*WHAT YOU ARE ASKED TO DO:* What you return must match the records word for word, except that images are dropped.

Collection entries:
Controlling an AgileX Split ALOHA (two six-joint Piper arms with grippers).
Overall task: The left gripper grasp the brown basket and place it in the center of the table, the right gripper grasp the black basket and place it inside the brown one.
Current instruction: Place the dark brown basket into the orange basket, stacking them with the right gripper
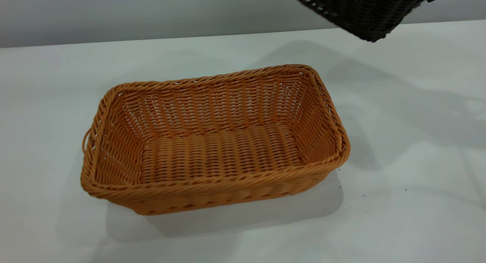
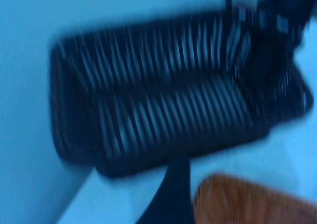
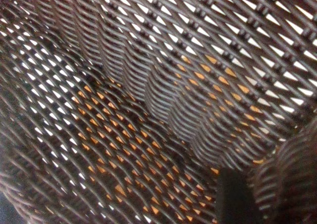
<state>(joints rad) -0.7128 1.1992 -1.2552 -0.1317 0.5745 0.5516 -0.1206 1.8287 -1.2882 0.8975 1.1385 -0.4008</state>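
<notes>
Hanging tilted above the far right corner of the brown basket [image 1: 212, 141]; black basket [image 1: 360, 12] risking catching that rim; right hand pinching its wall, seemingly; left hand's state impossible to tell.

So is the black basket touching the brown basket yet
Apart. The exterior view shows the black basket lifted, tilted at the upper right, with bare table between it and the brown basket resting below.
</notes>
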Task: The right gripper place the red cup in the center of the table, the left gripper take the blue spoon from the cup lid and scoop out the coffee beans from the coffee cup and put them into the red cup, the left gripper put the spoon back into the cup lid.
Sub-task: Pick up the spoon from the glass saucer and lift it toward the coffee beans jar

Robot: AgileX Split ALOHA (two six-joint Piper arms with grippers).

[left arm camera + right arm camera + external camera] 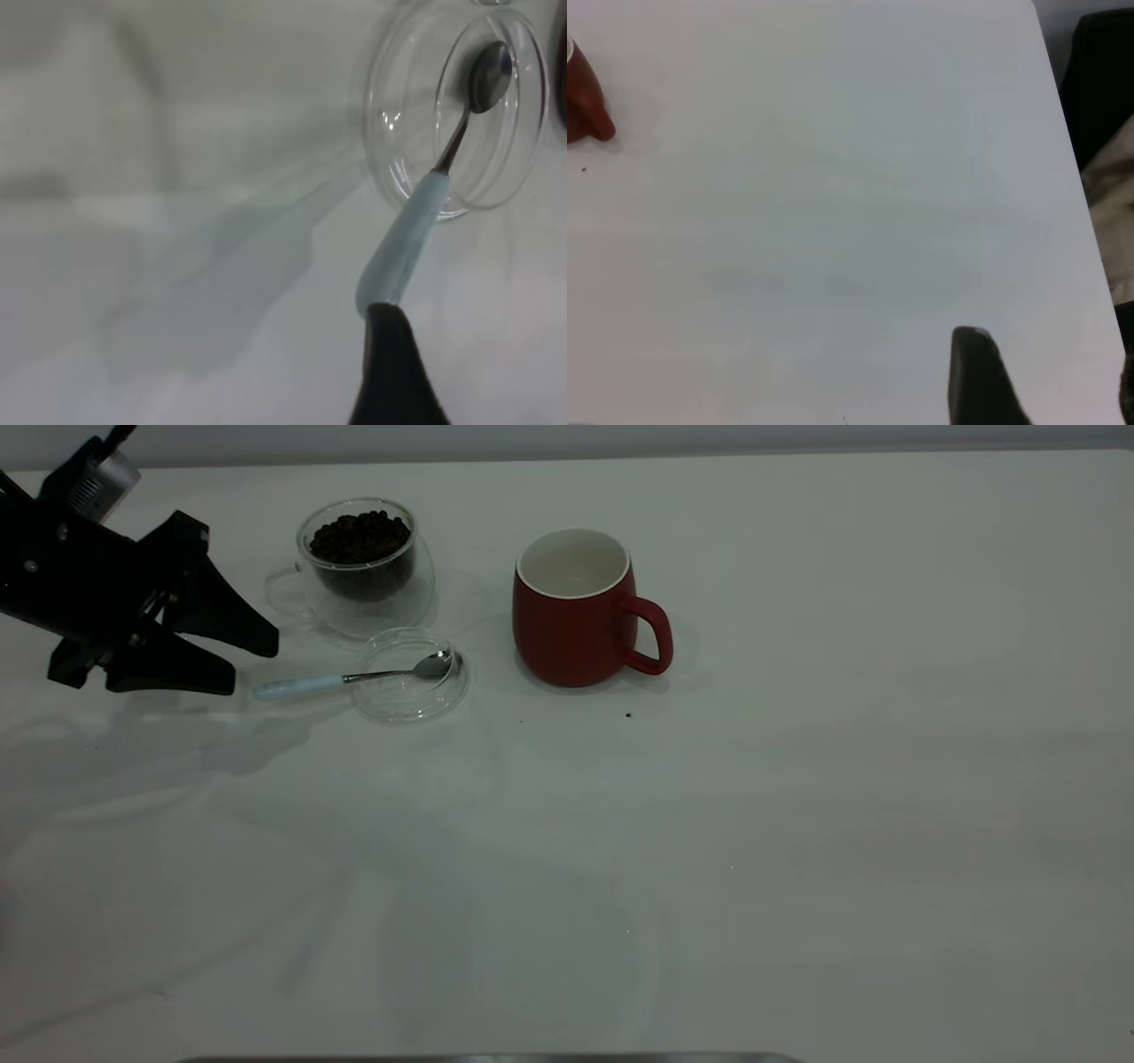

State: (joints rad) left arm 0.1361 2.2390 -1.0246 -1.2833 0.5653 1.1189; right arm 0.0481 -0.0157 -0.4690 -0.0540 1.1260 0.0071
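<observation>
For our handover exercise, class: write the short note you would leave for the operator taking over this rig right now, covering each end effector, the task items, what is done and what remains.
Left end effector: open, empty, just beside the spoon handle tip.
Right end effector: out of the exterior view, away from the red cup; only one finger shows, so its state is unclear.
Red cup: upright near the table centre, looks empty.
Blue spoon: bowl resting in the clear cup lid, handle sticking out toward the left arm.
Coffee cup: glass, full of beans, behind the lid.
Done: red cup placed.
Left: grasp spoon, scoop beans into red cup, return spoon to lid.
</observation>
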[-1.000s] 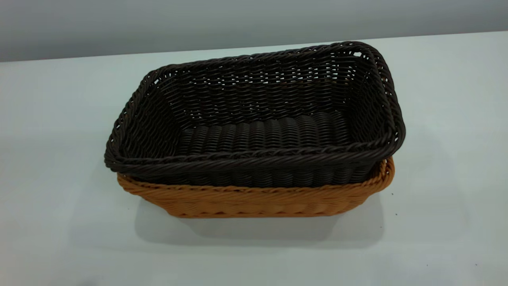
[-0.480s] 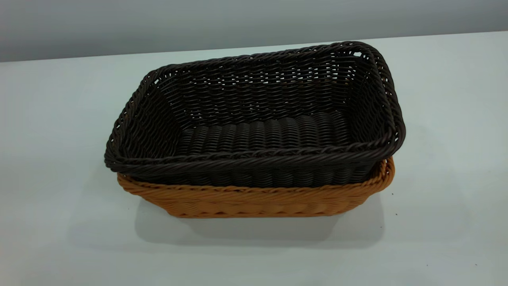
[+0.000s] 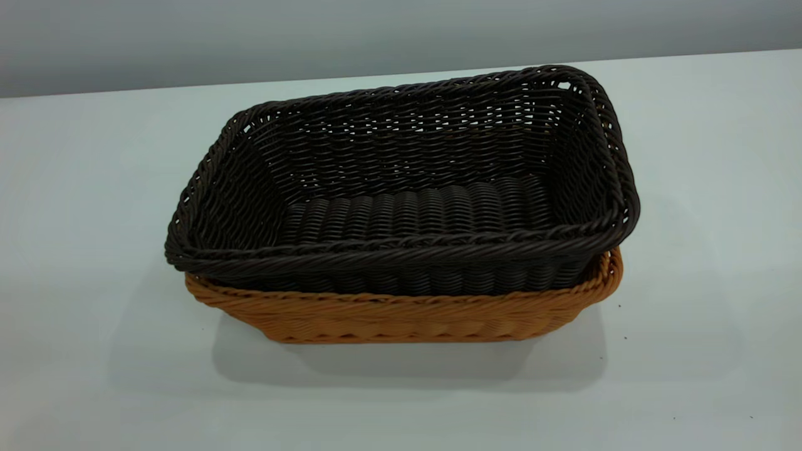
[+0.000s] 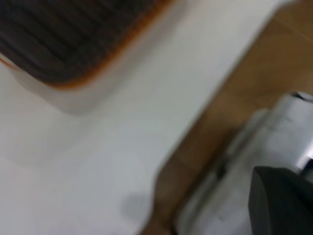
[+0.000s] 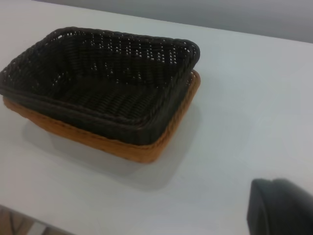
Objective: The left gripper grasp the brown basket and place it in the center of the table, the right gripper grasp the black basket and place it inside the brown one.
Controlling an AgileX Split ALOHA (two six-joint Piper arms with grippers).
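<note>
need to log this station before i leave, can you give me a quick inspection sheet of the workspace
surface: white table, a few tiny dark specks near the baskets, otherwise bare around them
job's things: black basket sits nested inside the brown basket, slightly skewed, its rim overhanging at one end; both upright near the middle of the table
clutter: nothing seen
grippers: neither appears in the exterior view; each wrist view shows only a dark part at its edge, fingers not seen
cables: nothing seen
surroundings: plain grey wall behind the table; the left wrist view shows the table edge and brown floor beside it, with a blurred silver fixture
</note>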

*ANSWER TO THIS EXERCISE:*
Controlling an AgileX Split ALOHA (two six-joint Piper arms with grippers).
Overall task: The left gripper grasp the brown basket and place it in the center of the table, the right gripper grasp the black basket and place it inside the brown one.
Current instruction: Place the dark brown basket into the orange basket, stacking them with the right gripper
<state>(joints rad) -0.7128 1.1992 -1.2552 -0.1317 0.5745 0.5516 -0.1206 1.8287 -1.2882 0.8975 1.1385 -0.4008</state>
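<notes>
Hanging tilted above the far right corner of the brown basket [image 1: 212, 141]; black basket [image 1: 360, 12] risking catching that rim; right hand pinching its wall, seemingly; left hand's state impossible to tell.

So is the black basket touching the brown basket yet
Apart. The exterior view shows the black basket lifted, tilted at the upper right, with bare table between it and the brown basket resting below.
</notes>
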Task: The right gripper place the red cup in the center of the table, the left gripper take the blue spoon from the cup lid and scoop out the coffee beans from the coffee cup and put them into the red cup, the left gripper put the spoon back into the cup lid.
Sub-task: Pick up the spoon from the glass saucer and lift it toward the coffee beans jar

Robot: AgileX Split ALOHA (two six-joint Piper arms with grippers).

[left arm camera + right arm camera + external camera] 

State: (joints rad) left arm 0.1361 2.2390 -1.0246 -1.2833 0.5653 1.1189; right arm 0.0481 -0.0157 -0.4690 -0.0540 1.1260 0.0071
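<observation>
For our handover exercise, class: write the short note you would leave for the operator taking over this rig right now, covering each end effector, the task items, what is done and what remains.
Left end effector: open, empty, just beside the spoon handle tip.
Right end effector: out of the exterior view, away from the red cup; only one finger shows, so its state is unclear.
Red cup: upright near the table centre, looks empty.
Blue spoon: bowl resting in the clear cup lid, handle sticking out toward the left arm.
Coffee cup: glass, full of beans, behind the lid.
Done: red cup placed.
Left: grasp spoon, scoop beans into red cup, return spoon to lid.
</observation>
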[-1.000s] 
[-0.480s] 
[+0.000s] 
[+0.000s] 
[+0.000s] 
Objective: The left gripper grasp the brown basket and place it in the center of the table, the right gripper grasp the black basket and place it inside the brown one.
Controlling an AgileX Split ALOHA (two six-joint Piper arms with grippers).
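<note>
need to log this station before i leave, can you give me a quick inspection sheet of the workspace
surface: white table, a few tiny dark specks near the baskets, otherwise bare around them
job's things: black basket sits nested inside the brown basket, slightly skewed, its rim overhanging at one end; both upright near the middle of the table
clutter: nothing seen
grippers: neither appears in the exterior view; each wrist view shows only a dark part at its edge, fingers not seen
cables: nothing seen
surroundings: plain grey wall behind the table; the left wrist view shows the table edge and brown floor beside it, with a blurred silver fixture
</note>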

Nothing more remains to be done for this exercise.